In short, not only does the Democratic presidential nominee share President Bush’s penchant for unilateralism, the undermining of international legal institutions, the support of occupation armies, and the imposition of military solutions to complex political problems, Kerry appears to be decidedly reluctant to even consider reasoned and credible analyses that might challenge militaristic ideological assumptions that the way to defend America’s security interests is through the support of invasion, occupation and repression.

The way to respond to this rather pessimistic analysis, however, is rather straightforward:

We must force John Kerry to listen to other perspectives.

One way to do this would be for millions of Democrats who oppose Kerry’s refusal to hear challenges to right-wing wing foreign policy views to threaten to vote for independent presidential candidate Ralph Nader, Libertarian Party nominee Michael Badnarik, or the nominee of some small leftist party. The risks of losing enough such voters to give Bush a plurality and therefore all the electors in some key states might force Kerry to widen the base of foreign policy advisors and soften his hardline views.

The dangers of such a strategy, however, are obvious.

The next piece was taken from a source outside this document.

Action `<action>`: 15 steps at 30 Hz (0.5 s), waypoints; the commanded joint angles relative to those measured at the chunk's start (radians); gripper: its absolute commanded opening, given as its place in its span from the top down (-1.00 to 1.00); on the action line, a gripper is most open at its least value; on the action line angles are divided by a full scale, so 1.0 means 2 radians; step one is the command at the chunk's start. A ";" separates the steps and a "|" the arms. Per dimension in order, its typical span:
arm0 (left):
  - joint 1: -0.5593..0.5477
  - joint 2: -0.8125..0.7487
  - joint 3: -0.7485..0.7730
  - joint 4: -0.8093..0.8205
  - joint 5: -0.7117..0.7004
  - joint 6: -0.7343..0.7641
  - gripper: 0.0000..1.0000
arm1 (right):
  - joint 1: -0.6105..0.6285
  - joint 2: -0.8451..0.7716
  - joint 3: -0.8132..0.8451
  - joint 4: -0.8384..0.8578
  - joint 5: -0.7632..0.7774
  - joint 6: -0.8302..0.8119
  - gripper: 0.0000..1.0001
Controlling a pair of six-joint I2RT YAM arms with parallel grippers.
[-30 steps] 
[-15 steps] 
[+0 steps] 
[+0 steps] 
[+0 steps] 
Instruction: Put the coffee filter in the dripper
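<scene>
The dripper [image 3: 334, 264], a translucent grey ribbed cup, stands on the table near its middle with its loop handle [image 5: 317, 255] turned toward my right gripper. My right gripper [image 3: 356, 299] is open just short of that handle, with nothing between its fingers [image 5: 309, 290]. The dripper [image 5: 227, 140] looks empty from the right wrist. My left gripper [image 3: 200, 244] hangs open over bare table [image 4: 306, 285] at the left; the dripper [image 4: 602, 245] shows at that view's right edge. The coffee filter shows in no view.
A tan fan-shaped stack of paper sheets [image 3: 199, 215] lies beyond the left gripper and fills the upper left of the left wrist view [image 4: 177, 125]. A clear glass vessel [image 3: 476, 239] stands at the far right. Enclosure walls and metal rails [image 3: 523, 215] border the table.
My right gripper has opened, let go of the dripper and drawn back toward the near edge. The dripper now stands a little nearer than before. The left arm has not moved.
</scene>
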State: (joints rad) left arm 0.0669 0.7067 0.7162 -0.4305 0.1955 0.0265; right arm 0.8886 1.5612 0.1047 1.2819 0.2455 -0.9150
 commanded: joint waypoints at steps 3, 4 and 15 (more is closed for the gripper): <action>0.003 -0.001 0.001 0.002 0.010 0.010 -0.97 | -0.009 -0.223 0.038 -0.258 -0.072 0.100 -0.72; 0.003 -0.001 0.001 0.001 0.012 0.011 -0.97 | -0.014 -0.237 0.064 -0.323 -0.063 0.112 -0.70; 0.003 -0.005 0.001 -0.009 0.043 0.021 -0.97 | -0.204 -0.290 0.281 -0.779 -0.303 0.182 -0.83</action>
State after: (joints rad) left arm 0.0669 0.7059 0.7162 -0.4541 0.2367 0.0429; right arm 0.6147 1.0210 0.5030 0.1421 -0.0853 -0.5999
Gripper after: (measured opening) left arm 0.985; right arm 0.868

A second and perhaps more appropriate way would be to support Kerry’s election, but should he be elected in November immediately demand that he appoint to his foreign policy transition team, as well as to key positions in the State Department and the National Security Council, a more diverse group than just those who share his militaristic views regarding the Middle East, human rights, international law, and America’s role in the world. He must also know that any failure to do so will not only result in protests at least as large as those which have challenged the current administration, but an awareness that people of conscience throughout the county will not support his re-election in 2008 unless and until he changes these policies.

Those of us who support human rights and international law and who oppose reckless unilateral military intervention overseas cannot reasonably expect that Kerry will always take positions with which we agree. However, we do have a right to demand that he at least provide people like us the opportunity to share our perspectives and take them into consideration.